The agent built exactly what I originally specified and it was correct. There were limiting assumptions that had made their way into the implementation. It took the Go runtime to make it visible.
My Process Today
The two examples haven't changed my opinion on whether or not I should use a coding agent. They have changed how I examine the problem space before having the agent write code. Here’s my process now for making the important decisions about a problem I’m working on solving:
- Identify the architectural challenge and the constraints of the system I’m working on.
- Enumerate possible approaches. I use an agent to help here because it has broad knowledge of how similar problems have been solved.
- Compare approaches against my constraints and pick the most promising.
- The key step: Before committing, work with the agent to further stress-test my choice. What are the hardest operations the full feature set will require? What assumptions have I baked in that may need to be further challenged? What might I regret when I get to the more demanding cases.
- Capture the architecture in a brief. Document the challenge, constraints, chosen approach, and the decisions that have been made. The agent will work from this as its specification.

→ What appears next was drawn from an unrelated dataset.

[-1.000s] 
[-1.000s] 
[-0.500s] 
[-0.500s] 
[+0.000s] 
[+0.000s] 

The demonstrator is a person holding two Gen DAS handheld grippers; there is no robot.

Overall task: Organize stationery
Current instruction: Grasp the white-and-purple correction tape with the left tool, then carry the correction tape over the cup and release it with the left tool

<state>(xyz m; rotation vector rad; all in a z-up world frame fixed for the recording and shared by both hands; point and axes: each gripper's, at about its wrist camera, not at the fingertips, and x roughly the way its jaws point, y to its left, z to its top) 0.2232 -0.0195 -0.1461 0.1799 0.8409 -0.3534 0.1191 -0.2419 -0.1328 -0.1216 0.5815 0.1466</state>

- Work with the agent to build a phased implementation plan from the brief. Read it critically. What has it assumed? What has it left unaddressed? Look for the steps in the plan that appear to be the most challenging. Question the agent one more time to make sure that it’s clear what and how those difficult steps will be implemented.
- Only then start implementing, working through the plan incrementally.
Ultimately I need to remember that the agent is a mirror. It reflects the decisions and instructions that are given to it. Looking at what the agent has built or plans to build can be a reliable way to discover what I haven’t figured out yet.
The good news for NanoOS is that I discovered these problems before painting myself into too much of a corner. It even turns out that the on-disk format of ext3 is the same as ext2 so all of the code I have to read it stays the same. The ext3 implementation and the thread refactor are still ahead of me. The briefs for them are written.